Reverend Philip Stringer

Acts 2:1-21

God is Love

LET US PRAY: We ask, O Lord, that the words which we hear this morning, and the worship we offer, may bear fruit in our hearts, and be acceptable in your service, our strength and our redeemer. AMEN


With our texts today, it’s hard to know where to start — there is so much for us to take in. In our gospel reading, we hear the disciples are gathered in fear, walled off from the world — but Jesus meets them and says, “peace be with you.” And then he shows them his hands and his side. Jesus — after all that has happened — after all of the hatred hurled at him — still proclaims peace.


What happened to him was no accident. Jesus was born for this — Jesus was sent to a world divided by sin to die on the cross. After declaring peace to them and showing them the wounds he endured, he says to them, “As the Father has sent me, so I send you.” Jesus sends his followers into a world divided by sin, to follow in his footsteps of sacrificial love.


And then there are these words of authority that he speaks to them — words that have so often been used as a weapon: “If you forgive the sins of any, they are forgiven. If you retain the sins of any, they are retained.” They reflect the “yes” of God and the “no” of God. Yes to what heals and gives life; No to what tears down and divides. These are words intended to bring healing. But they have often been used to beat down and humiliate — It is similar to the practice of excommunication. Originally, excommunication was intended as the beginning of reconciliation. It was a way to hold accountable those who deny their sin. It was intended to bring about reconciliation — to create an opportunity for forgiveness and a new beginning, but one cannot receive forgiveness if there is no confession, and that is what it was intended to bring about.


In our first reading today, we read about the coming of the Holy Spirit to the disciples and how they spoke in various languages. One thing I find interesting is that even the chosen people speak different languages. Even the chosen people are divided.
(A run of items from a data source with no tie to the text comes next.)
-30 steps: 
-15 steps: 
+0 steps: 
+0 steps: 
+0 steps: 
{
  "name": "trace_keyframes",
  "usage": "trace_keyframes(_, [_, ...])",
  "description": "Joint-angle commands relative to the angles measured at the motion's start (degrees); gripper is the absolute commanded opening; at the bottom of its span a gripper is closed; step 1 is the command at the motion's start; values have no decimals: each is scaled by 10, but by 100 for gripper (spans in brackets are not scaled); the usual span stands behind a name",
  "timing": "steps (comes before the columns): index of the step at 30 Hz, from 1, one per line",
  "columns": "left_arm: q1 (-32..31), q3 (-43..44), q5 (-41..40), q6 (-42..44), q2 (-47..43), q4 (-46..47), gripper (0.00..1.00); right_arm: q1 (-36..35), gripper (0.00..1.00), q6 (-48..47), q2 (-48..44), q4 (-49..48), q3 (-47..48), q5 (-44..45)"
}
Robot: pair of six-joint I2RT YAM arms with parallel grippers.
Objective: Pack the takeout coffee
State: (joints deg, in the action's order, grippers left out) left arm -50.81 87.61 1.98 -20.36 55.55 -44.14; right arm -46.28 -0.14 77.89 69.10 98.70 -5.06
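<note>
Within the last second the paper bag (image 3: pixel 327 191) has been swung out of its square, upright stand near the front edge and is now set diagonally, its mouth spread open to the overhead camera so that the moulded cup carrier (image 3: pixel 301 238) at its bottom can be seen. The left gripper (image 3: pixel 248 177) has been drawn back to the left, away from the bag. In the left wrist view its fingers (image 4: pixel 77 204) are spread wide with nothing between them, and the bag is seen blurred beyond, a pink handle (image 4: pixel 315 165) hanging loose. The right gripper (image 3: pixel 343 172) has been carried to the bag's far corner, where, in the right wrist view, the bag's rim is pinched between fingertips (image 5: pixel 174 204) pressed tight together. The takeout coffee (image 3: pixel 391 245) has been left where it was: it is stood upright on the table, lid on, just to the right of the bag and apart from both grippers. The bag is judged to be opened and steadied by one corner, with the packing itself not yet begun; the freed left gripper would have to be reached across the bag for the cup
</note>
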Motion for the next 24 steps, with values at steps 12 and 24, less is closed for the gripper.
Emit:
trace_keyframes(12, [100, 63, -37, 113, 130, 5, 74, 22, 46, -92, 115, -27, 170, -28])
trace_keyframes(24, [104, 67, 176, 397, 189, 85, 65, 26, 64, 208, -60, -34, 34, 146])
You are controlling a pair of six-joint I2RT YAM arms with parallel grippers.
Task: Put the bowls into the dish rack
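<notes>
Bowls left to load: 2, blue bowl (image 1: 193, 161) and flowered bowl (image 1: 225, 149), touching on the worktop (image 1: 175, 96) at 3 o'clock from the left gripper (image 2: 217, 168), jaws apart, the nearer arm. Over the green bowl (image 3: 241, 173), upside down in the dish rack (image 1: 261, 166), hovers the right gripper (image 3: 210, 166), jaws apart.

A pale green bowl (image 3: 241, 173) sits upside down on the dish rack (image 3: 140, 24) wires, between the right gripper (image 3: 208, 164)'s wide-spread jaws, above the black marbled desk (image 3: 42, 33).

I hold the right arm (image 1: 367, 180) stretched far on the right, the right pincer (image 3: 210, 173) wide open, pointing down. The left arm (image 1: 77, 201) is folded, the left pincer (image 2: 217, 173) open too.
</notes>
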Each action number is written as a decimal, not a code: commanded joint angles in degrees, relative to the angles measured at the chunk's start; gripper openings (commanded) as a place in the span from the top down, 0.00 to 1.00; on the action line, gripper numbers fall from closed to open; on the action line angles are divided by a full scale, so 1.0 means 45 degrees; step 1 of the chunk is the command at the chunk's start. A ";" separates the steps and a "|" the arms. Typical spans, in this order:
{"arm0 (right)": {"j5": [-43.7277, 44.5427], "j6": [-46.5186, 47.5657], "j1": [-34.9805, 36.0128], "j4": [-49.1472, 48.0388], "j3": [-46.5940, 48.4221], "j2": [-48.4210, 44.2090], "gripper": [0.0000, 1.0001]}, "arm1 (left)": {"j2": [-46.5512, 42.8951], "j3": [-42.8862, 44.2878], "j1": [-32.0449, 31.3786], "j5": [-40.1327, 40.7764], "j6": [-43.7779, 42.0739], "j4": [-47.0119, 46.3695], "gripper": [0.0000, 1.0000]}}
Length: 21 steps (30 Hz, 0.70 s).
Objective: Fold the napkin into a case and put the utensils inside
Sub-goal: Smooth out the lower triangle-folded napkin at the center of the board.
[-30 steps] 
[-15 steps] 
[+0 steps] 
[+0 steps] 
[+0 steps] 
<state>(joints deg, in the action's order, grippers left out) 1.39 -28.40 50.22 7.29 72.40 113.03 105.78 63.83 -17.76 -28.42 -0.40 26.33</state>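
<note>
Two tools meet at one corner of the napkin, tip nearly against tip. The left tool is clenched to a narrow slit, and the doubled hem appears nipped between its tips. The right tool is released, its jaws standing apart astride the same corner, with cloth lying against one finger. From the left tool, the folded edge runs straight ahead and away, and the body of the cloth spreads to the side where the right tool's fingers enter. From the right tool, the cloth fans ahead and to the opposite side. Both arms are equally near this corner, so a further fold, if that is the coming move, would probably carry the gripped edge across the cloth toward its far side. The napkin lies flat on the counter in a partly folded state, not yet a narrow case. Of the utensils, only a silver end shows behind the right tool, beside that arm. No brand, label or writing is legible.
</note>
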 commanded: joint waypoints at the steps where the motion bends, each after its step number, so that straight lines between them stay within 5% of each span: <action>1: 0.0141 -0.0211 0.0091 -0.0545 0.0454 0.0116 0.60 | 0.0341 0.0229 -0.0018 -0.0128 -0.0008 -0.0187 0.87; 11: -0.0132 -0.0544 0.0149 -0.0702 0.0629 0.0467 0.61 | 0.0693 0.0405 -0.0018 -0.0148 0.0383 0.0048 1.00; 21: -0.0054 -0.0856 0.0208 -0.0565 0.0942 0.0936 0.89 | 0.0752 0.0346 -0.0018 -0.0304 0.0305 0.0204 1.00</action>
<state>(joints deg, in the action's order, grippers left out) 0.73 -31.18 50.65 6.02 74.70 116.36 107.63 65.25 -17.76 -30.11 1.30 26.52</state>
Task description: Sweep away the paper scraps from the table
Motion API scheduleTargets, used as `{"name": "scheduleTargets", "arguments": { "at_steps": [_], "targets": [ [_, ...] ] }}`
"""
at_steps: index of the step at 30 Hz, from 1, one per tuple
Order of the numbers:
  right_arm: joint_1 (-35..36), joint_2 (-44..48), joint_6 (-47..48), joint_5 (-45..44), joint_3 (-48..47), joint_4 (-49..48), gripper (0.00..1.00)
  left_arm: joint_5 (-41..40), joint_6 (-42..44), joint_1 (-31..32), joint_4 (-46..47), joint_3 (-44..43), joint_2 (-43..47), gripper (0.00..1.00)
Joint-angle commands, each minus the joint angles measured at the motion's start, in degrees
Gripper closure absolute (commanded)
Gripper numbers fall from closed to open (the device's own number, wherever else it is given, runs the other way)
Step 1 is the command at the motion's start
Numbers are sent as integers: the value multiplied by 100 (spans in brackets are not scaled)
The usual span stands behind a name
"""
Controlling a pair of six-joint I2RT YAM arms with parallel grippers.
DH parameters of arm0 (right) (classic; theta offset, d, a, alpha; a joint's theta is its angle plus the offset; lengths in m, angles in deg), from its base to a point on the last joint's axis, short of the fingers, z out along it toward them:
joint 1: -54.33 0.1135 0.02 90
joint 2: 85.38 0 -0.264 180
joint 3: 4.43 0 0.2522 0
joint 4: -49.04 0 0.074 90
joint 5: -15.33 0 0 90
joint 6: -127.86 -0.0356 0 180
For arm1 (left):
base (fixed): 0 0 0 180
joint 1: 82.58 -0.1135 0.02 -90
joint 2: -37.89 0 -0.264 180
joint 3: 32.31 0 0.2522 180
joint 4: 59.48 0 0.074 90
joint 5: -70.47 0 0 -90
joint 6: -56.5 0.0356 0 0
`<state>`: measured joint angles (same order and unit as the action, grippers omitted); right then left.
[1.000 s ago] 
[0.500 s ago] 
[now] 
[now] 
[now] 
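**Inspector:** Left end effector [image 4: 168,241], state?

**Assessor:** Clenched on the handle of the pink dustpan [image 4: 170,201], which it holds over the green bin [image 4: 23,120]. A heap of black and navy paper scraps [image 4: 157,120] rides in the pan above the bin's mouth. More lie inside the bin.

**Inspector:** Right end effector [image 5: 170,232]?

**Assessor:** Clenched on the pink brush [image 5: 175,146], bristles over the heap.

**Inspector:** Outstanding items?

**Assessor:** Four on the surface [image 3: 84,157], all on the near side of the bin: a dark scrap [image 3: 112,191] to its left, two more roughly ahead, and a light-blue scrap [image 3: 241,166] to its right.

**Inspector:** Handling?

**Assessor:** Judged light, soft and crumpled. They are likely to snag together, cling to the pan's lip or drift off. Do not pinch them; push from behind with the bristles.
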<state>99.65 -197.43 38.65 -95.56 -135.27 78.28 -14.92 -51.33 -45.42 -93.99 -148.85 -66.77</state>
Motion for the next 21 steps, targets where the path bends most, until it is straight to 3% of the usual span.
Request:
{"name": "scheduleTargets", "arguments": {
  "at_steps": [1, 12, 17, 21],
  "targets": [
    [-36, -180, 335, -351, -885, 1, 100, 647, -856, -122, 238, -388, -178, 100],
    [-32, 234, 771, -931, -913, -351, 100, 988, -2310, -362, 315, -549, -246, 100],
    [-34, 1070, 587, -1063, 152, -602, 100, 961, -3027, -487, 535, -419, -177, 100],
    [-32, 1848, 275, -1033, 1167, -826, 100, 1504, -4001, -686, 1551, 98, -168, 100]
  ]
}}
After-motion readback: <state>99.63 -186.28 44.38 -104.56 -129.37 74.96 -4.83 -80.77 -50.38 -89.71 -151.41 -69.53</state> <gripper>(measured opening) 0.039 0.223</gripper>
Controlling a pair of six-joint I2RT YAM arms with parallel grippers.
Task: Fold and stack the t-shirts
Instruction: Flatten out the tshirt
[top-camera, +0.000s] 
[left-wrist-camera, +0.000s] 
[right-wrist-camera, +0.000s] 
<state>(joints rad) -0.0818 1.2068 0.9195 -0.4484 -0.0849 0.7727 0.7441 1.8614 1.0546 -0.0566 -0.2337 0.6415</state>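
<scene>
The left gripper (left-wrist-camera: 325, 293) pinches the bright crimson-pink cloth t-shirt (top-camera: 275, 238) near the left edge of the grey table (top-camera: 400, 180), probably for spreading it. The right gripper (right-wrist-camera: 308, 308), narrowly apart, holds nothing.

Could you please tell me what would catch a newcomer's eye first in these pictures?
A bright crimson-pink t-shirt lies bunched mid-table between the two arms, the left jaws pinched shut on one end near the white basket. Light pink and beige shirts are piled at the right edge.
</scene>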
I cannot hear this story without thinking of another story from the book of Genesis that teaches a lesson about what happens when the authority of people is placed above the authority of God. It is the story of the tower at Babel. The peoples of the earth came together determined to overthrow God's authority and set about building a tower with which they could storm the gates of heaven.


It is a ridiculous, arrogant plan which they never get to carry out. For God confounds their speech in the wink of an eye, and the story concludes: Therefore, it was called Babel, because there the LORD confused the language of all the earth; and from there the LORD scattered them abroad over the face of all the earth.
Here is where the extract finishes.